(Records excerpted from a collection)
==========
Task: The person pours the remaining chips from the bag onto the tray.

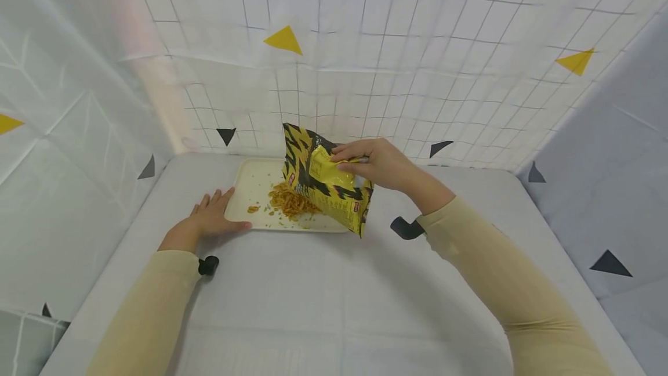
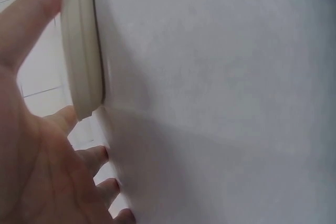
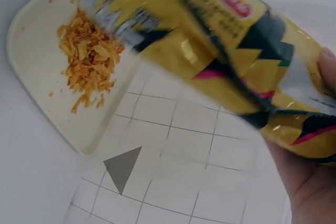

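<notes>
My right hand pinches a shiny yellow-and-black printed plastic snack bag between thumb and fingers, gathering the film into creases at the grip. The bag hangs tilted to the left of and below that hand, one end reaching away from my fingers over a heap of thin, orange-brown crisp flakes. These flakes lie on a shallow cream-coloured rectangular tray with rounded corners, left of my right hand, the bag covering the tray's right-hand part from above. My left hand is wide, its fingers spread around the tray's near left corner, with the thumb reaching right along the near edge and touching the rim. Just beyond that thumb, a few loose flakes and crumbs sit apart from the heap, between my left hand and the main pile. Under both hands spreads a tabletop with a white covering, and a white sheet with a dark grid pattern rises beyond them. Pale yellow sleeves cover my forearms, and a small black device sits at my left wrist, just behind the hand.
</notes>
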Tool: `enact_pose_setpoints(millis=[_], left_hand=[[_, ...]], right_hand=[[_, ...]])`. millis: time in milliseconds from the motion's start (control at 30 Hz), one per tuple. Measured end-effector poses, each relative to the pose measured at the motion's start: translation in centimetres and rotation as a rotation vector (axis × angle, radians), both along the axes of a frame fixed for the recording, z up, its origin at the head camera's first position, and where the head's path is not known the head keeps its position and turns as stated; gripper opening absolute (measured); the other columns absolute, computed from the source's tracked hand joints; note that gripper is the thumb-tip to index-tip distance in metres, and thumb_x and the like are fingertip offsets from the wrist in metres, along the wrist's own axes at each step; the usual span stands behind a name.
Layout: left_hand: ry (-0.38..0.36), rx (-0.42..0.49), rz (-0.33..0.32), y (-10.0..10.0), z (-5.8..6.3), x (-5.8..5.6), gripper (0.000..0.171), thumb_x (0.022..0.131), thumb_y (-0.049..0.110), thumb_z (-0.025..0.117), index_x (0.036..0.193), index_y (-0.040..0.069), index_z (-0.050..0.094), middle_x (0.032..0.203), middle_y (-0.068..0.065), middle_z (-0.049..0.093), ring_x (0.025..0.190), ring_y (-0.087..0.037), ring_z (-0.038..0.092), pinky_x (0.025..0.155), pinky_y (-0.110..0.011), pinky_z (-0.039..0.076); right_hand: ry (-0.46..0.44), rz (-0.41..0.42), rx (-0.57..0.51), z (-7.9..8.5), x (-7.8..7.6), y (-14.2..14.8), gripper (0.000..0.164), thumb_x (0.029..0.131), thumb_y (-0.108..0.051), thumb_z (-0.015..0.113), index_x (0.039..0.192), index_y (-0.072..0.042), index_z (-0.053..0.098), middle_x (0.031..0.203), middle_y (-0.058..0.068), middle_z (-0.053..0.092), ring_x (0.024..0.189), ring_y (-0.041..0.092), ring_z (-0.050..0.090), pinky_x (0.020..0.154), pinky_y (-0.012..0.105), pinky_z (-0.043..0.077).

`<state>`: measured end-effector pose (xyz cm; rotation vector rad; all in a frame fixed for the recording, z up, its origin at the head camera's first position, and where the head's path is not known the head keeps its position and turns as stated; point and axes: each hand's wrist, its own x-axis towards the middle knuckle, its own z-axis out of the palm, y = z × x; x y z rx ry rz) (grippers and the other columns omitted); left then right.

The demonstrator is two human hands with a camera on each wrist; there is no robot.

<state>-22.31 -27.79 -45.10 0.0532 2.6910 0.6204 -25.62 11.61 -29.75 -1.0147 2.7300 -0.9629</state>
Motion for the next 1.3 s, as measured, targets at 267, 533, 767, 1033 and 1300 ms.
enact_pose_setpoints(millis=[267,533,767,1033,1300], left_hand=[[0.007,-0.005,-0.003,0.0,0.01,-0.05,0.122,0.082,0.069,0.067,0.16,0.001,0.003,0.159,-0.038,-0.005,0.143,-0.06,-0.009,0.113,-0.072,-0.002],[0.009,-0.005,-0.009,-0.02,0.13,-0.03,0.121,0.083,0.068,0.067,0.16,0.001,0.003,0.159,-0.038,-0.005,0.143,-0.06,-0.009,0.113,-0.072,-0.001],[0.014,-0.001,-0.008,0.08,0.03,-0.02,0.121,0.082,0.069,0.067,0.159,0.0,0.004,0.158,-0.039,-0.004,0.143,-0.061,-0.008,0.112,-0.073,0.0],[0.014,0.003,-0.008,-0.04,-0.13,-0.06,0.122,0.082,0.069,0.067,0.16,0.001,0.003,0.159,-0.038,-0.004,0.143,-0.061,-0.008,0.112,-0.073,-0.001],[0.013,0.003,-0.01,-0.09,0.05,-0.05,0.122,0.081,0.069,0.068,0.16,0.001,0.004,0.159,-0.039,-0.003,0.143,-0.061,-0.008,0.112,-0.073,-0.001]], right_hand=[[-0.018,0.008,-0.014,0.19,0.11,-0.21,0.026,0.095,-0.03,0.07,0.12,-0.025,0.075,0.138,-0.006,0.062,0.13,0.017,0.055,0.099,0.039,0.051],[-0.018,-0.01,-0.008,0.3,-0.04,-0.45,0.025,0.096,-0.031,0.069,0.12,-0.026,0.075,0.137,-0.006,0.062,0.129,0.016,0.055,0.099,0.038,0.051],[-0.046,-0.032,0.002,0.3,-0.2,-0.51,0.025,0.096,-0.032,0.069,0.119,-0.026,0.075,0.137,-0.007,0.063,0.129,0.016,0.055,0.1,0.038,0.051],[-0.063,-0.051,0.011,0.17,-0.4,-0.56,0.024,0.096,-0.031,0.069,0.119,-0.026,0.075,0.137,-0.007,0.062,0.128,0.016,0.056,0.098,0.038,0.052],[-0.049,-0.091,0.02,0.48,-0.4,-0.43,0.025,0.096,-0.033,0.069,0.119,-0.027,0.075,0.136,-0.007,0.063,0.129,0.017,0.055,0.098,0.04,0.051]])
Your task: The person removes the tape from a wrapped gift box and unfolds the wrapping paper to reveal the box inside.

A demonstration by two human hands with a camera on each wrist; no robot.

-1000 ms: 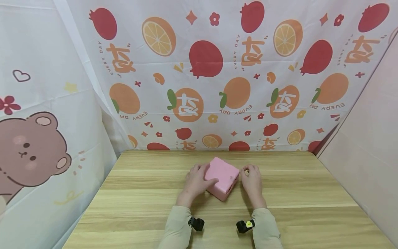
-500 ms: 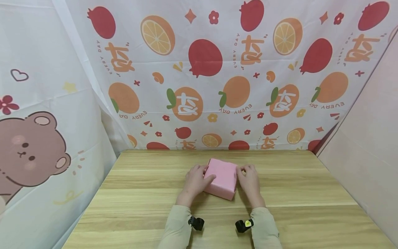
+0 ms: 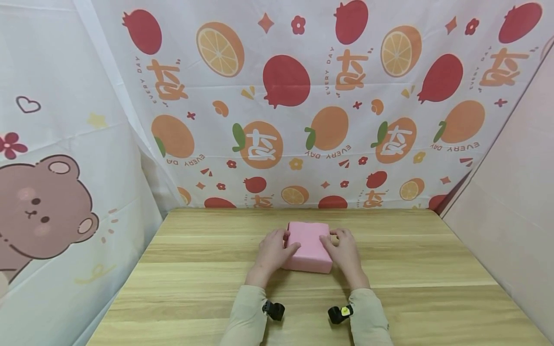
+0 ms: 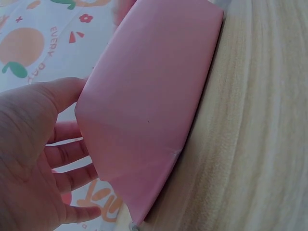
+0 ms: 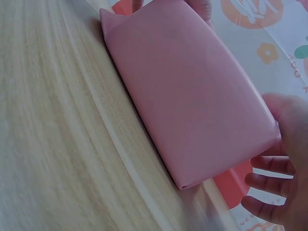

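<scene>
A pink paper-wrapped box (image 3: 308, 242) lies on the wooden table in the head view, one side facing the person. My left hand (image 3: 270, 251) holds its left edge, thumb on the top face and fingers down the side. At the opposite edge, my right hand (image 3: 346, 252) holds it with the thumb on top and the fingers beside it. The left wrist view shows the box's smooth front (image 4: 144, 91) with a pointed flap of paper at its lower end. In the right wrist view the pink box (image 5: 187, 91) rests along the tabletop, and its far side is hidden.
The wooden table (image 3: 203, 274) reaches back to a fruit-print cloth (image 3: 242, 96). A bear-print cloth (image 3: 43, 211) hangs at the left and a pale panel (image 3: 515, 192) at the right. Black cameras (image 3: 274, 311) sit on both wrists.
The pink box has turned on the table from a diagonal position to nearly square with the person. My right hand has moved left, its thumb now on the box's top.
</scene>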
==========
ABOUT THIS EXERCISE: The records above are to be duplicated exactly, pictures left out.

EXERCISE RESULT:
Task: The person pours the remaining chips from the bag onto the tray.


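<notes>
My right hand pinches a shiny yellow-and-black printed plastic snack bag between thumb and fingers, gathering the film into creases at the grip. The bag hangs tilted to the left of and below that hand, one end reaching away from my fingers over a heap of thin, orange-brown crisp flakes. These flakes lie on a shallow cream-coloured rectangular tray with rounded corners, left of my right hand, the bag covering the tray's right-hand part from above. My left hand is wide, its fingers spread around the tray's near left corner, with the thumb reaching right along the near edge and touching the rim. Just beyond that thumb, a few loose flakes and crumbs sit apart from the heap, between my left hand and the main pile. Under both hands spreads a tabletop with a white covering, and a white sheet with a dark grid pattern rises beyond them. Pale yellow sleeves cover my forearms, and a small black device sits at my left wrist, just behind the hand.
</notes>
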Tool: `enact_pose_setpoints(millis=[_], left_hand=[[_, ...]], right_hand=[[_, ...]])`. millis: time in milliseconds from the motion's start (control at 30 Hz), one per tuple. Measured end-effector poses, each relative to the pose measured at the motion's start: translation in centimetres and rotation as a rotation vector (axis × angle, radians), both along the axes of a frame fixed for the recording, z up, its origin at the head camera's first position, and where the head's path is not known the head keeps its position and turns as stated; gripper opening absolute (measured); the other columns absolute, computed from the source's tracked hand joints; note that gripper is the thumb-tip to index-tip distance in metres, and thumb_x and the like are fingertip offsets from the wrist in metres, along the wrist's own axes at each step; the usual span stands behind a name.
Layout: left_hand: ry (-0.38..0.36), rx (-0.42..0.49), rz (-0.33..0.32), y (-10.0..10.0), z (-5.8..6.3), x (-5.8..5.6), gripper (0.000..0.171), thumb_x (0.022..0.131), thumb_y (-0.049..0.110), thumb_z (-0.025..0.117), index_x (0.036..0.193), index_y (-0.040..0.069), index_z (-0.050..0.094), middle_x (0.032..0.203), middle_y (-0.068..0.065), middle_z (-0.049..0.093), ring_x (0.025..0.190), ring_y (-0.087..0.037), ring_z (-0.038..0.092), pinky_x (0.025..0.155), pinky_y (-0.110..0.011), pinky_z (-0.039..0.076); right_hand: ry (-0.46..0.44), rz (-0.41..0.42), rx (-0.57..0.51), z (-7.9..8.5), x (-7.8..7.6), y (-14.2..14.8), gripper (0.000..0.164), thumb_x (0.029..0.131), thumb_y (-0.108..0.051), thumb_z (-0.015..0.113), index_x (0.039..0.192), index_y (-0.072..0.042), index_z (-0.053..0.098), middle_x (0.031..0.203), middle_y (-0.058..0.068), middle_z (-0.053..0.092), ring_x (0.024..0.189), ring_y (-0.041..0.092), ring_z (-0.050..0.090), pinky_x (0.020..0.154), pinky_y (-0.012..0.105), pinky_z (-0.043..0.077).

`<state>`: measured end-effector pose (xyz cm; rotation vector rad; all in a frame fixed for the recording, z up, its origin at the head camera's first position, and where the head's path is not known the head keeps its position and turns as stated; point and axes: each hand's wrist, its own x-axis towards the middle knuckle, its own z-axis out of the palm, y = z × x; x y z rx ry rz) (grippers and the other columns omitted); left then right.

The demonstrator is two human hands with a camera on each wrist; there is no robot.

<state>-22.31 -27.79 -45.10 0.0532 2.6910 0.6204 -25.62 11.61 -29.75 -1.0147 2.7300 -0.9629</state>
Motion for the next 1.3 s, as measured, targets at 267, 533, 767, 1033 and 1300 ms.
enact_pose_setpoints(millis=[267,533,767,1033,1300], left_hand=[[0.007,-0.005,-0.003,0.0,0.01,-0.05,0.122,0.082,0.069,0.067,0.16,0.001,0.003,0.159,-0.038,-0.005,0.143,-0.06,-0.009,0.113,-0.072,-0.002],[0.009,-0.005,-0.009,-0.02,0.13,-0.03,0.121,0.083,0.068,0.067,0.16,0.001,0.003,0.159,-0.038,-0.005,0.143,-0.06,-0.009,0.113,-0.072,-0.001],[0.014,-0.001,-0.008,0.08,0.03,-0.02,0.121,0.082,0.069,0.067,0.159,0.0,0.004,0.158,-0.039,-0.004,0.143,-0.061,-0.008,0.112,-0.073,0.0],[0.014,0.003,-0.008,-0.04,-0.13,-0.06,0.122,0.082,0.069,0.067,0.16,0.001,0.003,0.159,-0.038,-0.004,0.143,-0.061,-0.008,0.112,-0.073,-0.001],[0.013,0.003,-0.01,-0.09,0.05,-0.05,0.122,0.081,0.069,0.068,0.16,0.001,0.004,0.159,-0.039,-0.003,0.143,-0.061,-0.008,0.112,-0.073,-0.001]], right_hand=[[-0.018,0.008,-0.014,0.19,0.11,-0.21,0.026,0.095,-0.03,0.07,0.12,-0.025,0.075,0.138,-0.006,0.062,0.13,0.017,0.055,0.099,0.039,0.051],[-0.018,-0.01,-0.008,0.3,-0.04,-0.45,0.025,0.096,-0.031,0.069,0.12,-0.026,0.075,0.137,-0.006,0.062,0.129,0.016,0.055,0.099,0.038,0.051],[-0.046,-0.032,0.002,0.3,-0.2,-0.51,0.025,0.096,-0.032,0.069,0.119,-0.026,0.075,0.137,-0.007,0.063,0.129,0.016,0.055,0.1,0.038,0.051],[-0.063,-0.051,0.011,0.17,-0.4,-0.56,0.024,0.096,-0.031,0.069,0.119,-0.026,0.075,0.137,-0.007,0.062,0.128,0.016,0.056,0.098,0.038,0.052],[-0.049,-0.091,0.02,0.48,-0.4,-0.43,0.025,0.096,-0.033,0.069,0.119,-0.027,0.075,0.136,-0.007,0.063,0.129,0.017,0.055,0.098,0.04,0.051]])
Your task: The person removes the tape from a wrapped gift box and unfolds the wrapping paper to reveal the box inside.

A demonstration by two human hands with a camera on each wrist; no robot.

-1000 ms: 
-500 ms: 
+0 ms: 
+0 ms: 
+0 ms: 

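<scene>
A pink paper-wrapped box (image 3: 308, 242) lies on the wooden table in the head view, one side facing the person. My left hand (image 3: 270, 251) holds its left edge, thumb on the top face and fingers down the side. At the opposite edge, my right hand (image 3: 346, 252) holds it with the thumb on top and the fingers beside it. The left wrist view shows the box's smooth front (image 4: 144, 91) with a pointed flap of paper at its lower end. In the right wrist view the pink box (image 5: 187, 91) rests along the tabletop, and its far side is hidden.
The wooden table (image 3: 203, 274) reaches back to a fruit-print cloth (image 3: 242, 96). A bear-print cloth (image 3: 43, 211) hangs at the left and a pale panel (image 3: 515, 192) at the right. Black cameras (image 3: 274, 311) sit on both wrists.
The pink box has turned on the table from a diagonal position to nearly square with the person. My right hand has moved left, its thumb now on the box's top.
</scene>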

This response is done.